Kepala Unit Pengembangan Carbon Trading IDX Carbon Edwin Hartanto, menjelaskan ekosistem dalam perdagangan karbon memang perlu lebih disiapkan. Aturan pelaksana menjadi kuncinya.
Menurut Edwin hulu migas punya peluang sangat baik untuk terlibat di bisnis perdagangan karbon apalagi jika sudah diterapkan CCS. Dalam praktiknya jika perusahaan migas punya teknologi CCS dengan kapasitas lebih besar ketimbang emisi yang dihasilkan, kelebihan kapasitas itu yang bisa ditawarkan ke pihak lain.

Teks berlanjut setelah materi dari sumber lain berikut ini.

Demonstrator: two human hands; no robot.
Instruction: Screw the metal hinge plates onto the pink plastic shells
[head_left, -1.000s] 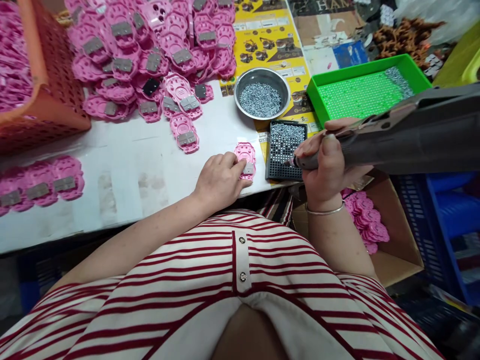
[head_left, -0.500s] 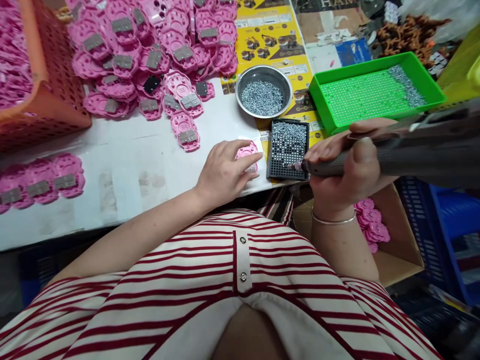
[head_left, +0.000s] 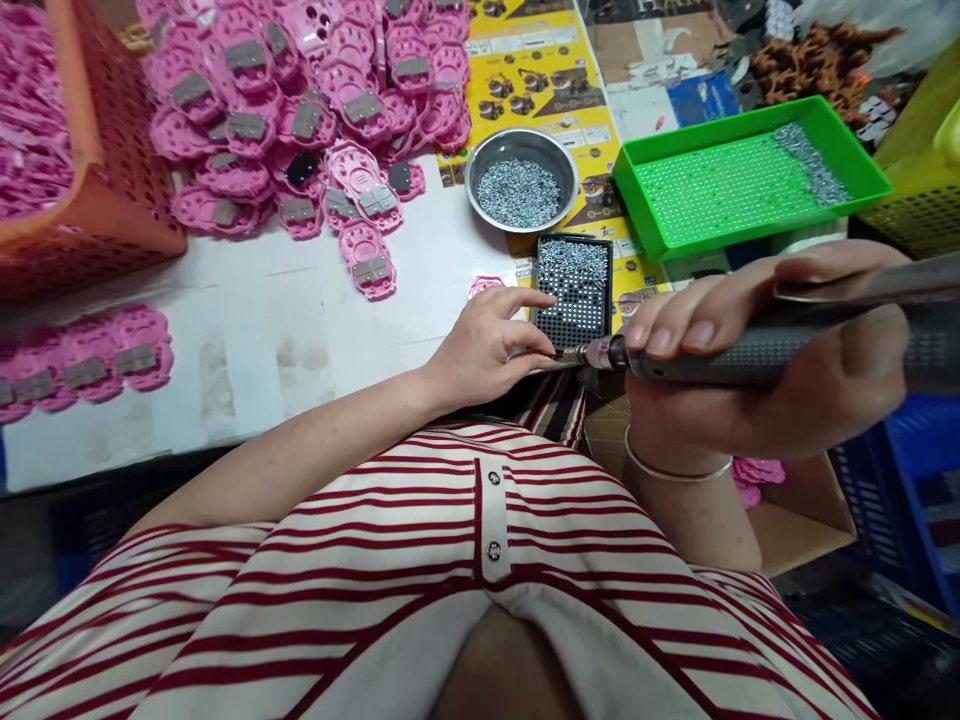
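Observation:
My right hand is wrapped round a dark grey electric screwdriver, which points left. The tip of its bit meets my left hand at the front edge of the black perforated tray. On my left hand, the thumb and one finger come together at that tip, and the index finger reaches out over the tray. What the pinch holds is too small to make out. Small silvery screws lie in the tray, thickest at its far end. Just behind my left hand, a pink plastic part lies partly hidden.
A steel bowl of screws and a green tray stand behind the black tray. Pink parts with grey plates are heaped at the back left. An orange basket and a row of pink parts are at far left.
The screwdriver's tip has moved from over the black tray to its front edge. My left hand has shifted right, off the pink part, to meet it.

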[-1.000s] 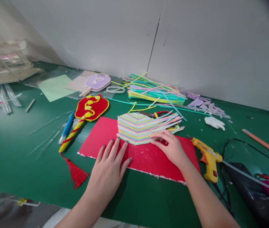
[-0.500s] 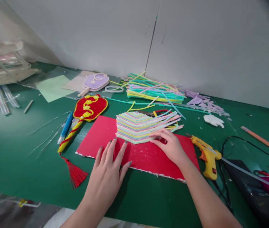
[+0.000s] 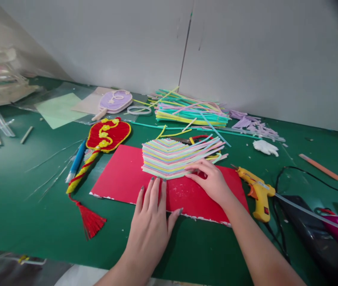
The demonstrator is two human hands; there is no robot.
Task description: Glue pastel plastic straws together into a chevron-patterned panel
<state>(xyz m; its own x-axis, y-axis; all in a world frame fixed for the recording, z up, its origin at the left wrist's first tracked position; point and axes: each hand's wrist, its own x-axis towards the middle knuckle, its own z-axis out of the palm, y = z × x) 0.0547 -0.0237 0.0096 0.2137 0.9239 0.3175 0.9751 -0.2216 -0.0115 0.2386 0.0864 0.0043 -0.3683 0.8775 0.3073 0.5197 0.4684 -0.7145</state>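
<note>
A panel of pastel pipe cleaners (image 3: 164, 157), laid side by side in V-shaped rows, lies on a red board (image 3: 112, 171) with a ragged white front edge. The loose ends fan out to the right past the board. My left hand (image 3: 151, 222) lies flat, its fingers stretched on the board and their tips touching or close to the panel's lower edge. At the panel's lower right edge, my right hand (image 3: 209, 178) pinches the lowest pipe cleaner between thumb and fingers. Red-handled pliers or scissors (image 3: 197, 139) are partly hidden behind the loose ends.
A yellow hot glue gun (image 3: 260, 192) with a cord lies right of the board. To the left are a red fan with a tassel (image 3: 107, 135) and a blue pen (image 3: 77, 161). A bundle of pipe cleaners (image 3: 191, 111) and a purple fan (image 3: 115, 101) lie behind.
My left hand has slid right along the board, its fingers closer together. My right hand keeps its pinch at the panel's edge. The whole view has shifted slightly.
</note>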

“Perusahan migas ini memiliki keahlian yang lebih maju di teknologi CCS walaupun teknologinya masih terbilang mahal, kita mau ini terus didobrak, agar teknologi ini nantinya harganya turun, sehingga proyek harga karbon kredit bisa naik. Syaratnya yang harus difokuskan untuk perusahaan dengan emisi tinggi dulu, kalau kapasitas carbon capture lebih, sisanya bisa dijual, peluangnya di situ,” jelas Edwin.
Riza Suarga, Chairman of Indonesia Carbon Trade Associations, menilai pasar carbon di Indonesia masih belum terbiasa dengan aktifitas perdagangan karbon apalagi di sektor hulu migas. Untuk itu peran lebih pemerintah sangat diperlukan untuk membuat iklim perdagangan karbon lebih ramah terhadap pelaku usaha.
“Saat ini pasar masih belum belum stabil, tetapi Indonesia sudah mengambil langkah maju dengan adanya dukungan dari pemerintah,” kata Riza.